# Exercise brief:
What is the number of lines below that include "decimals"? Give that number alone.

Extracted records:
*** Begin section ***
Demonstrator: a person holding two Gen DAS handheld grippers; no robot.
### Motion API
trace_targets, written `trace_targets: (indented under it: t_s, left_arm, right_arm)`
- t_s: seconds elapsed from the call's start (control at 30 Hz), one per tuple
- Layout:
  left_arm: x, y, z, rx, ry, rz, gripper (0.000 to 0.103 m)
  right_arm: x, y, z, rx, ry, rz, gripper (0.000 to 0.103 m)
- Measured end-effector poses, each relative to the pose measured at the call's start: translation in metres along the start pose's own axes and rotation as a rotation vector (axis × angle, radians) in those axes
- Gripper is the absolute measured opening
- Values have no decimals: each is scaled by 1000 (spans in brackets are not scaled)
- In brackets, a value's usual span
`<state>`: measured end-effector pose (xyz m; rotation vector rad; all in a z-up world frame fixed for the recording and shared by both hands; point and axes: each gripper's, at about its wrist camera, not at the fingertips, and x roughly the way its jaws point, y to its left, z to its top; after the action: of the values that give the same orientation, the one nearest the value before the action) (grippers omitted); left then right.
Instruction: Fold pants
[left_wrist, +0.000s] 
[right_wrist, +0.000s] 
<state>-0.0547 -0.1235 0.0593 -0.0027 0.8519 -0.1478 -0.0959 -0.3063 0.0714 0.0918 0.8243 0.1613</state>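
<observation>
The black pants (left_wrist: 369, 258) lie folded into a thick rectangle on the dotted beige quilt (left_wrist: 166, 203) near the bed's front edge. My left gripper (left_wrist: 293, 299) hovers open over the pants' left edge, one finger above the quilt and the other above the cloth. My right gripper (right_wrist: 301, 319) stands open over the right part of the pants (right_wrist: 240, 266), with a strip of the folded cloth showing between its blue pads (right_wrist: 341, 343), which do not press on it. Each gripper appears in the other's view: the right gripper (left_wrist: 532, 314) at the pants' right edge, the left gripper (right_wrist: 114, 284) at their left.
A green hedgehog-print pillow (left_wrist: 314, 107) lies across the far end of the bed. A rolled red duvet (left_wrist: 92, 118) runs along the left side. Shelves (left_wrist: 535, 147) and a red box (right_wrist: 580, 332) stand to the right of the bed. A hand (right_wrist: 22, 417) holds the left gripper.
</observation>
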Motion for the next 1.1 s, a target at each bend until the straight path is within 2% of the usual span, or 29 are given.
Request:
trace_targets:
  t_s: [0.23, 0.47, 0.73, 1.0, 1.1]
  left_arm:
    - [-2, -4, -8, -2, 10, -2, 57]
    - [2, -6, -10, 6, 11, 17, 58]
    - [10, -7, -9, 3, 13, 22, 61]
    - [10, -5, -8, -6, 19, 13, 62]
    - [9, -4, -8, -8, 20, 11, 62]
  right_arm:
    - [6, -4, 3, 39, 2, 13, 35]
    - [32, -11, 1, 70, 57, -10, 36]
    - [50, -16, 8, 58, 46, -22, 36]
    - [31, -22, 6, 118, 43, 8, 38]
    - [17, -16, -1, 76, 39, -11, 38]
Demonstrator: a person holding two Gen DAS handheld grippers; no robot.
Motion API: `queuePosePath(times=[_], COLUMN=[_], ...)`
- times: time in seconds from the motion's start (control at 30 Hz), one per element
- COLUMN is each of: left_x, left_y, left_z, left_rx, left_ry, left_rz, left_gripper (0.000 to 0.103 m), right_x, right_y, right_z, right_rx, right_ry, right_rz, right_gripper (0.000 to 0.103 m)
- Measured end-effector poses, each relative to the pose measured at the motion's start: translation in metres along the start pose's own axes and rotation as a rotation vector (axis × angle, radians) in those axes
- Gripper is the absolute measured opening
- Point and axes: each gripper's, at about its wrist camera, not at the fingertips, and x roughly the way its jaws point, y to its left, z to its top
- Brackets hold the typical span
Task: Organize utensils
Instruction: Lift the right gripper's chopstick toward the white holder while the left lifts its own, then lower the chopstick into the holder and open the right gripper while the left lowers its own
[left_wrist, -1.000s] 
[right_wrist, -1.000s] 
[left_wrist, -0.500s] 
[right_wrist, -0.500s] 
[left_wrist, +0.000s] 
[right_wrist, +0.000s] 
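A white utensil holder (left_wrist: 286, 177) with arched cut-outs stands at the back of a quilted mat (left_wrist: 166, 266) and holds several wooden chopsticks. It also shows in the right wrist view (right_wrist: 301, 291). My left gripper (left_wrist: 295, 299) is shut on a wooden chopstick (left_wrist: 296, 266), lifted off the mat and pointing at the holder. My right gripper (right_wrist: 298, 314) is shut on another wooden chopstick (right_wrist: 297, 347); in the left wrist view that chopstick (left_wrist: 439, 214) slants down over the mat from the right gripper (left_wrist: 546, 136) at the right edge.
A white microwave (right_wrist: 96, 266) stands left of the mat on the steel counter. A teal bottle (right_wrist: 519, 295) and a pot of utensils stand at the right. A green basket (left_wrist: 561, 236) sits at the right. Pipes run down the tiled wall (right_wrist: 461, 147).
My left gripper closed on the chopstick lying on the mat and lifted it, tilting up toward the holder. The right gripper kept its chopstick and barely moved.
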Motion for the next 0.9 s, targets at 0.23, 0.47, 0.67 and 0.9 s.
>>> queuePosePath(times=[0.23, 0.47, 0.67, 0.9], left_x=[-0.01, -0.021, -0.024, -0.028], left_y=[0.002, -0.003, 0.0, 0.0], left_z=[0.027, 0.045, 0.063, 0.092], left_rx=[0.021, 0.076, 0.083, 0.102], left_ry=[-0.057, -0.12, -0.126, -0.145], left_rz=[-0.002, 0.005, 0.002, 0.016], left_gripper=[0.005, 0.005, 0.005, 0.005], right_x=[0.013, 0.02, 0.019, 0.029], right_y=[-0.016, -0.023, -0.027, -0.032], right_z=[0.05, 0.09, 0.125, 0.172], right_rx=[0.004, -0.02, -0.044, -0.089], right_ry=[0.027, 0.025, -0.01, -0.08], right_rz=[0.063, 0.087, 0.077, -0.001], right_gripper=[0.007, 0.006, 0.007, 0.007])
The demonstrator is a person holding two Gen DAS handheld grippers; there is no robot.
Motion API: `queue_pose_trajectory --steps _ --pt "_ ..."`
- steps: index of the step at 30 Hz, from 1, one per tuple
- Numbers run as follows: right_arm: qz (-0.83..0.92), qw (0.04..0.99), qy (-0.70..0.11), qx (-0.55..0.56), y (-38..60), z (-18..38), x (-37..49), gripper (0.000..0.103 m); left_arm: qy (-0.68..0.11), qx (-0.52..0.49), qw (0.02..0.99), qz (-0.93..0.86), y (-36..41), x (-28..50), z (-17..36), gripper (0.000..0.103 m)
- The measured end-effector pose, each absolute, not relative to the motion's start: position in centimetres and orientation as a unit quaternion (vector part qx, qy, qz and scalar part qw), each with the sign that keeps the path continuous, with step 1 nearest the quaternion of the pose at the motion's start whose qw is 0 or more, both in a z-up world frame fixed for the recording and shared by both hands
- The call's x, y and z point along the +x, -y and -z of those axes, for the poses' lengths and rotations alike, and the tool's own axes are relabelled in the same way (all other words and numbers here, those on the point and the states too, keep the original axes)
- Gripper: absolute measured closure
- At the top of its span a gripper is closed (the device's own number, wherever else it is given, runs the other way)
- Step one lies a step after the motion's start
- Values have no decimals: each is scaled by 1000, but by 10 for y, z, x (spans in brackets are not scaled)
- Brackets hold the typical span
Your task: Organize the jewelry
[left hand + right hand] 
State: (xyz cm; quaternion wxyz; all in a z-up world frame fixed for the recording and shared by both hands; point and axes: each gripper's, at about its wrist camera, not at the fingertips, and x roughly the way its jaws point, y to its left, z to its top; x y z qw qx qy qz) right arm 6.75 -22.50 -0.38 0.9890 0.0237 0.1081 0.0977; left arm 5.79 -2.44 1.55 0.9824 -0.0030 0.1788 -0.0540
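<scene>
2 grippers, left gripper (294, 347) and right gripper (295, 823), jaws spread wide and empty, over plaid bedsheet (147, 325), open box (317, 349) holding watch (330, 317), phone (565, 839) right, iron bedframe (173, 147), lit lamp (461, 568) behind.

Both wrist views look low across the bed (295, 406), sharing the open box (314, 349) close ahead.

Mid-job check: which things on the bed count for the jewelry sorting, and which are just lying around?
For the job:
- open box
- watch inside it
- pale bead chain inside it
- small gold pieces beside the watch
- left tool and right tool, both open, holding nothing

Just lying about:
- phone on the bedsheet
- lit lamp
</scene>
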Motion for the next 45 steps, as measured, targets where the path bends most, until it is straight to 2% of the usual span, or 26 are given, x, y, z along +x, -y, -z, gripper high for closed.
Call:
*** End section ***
# Solution below:
2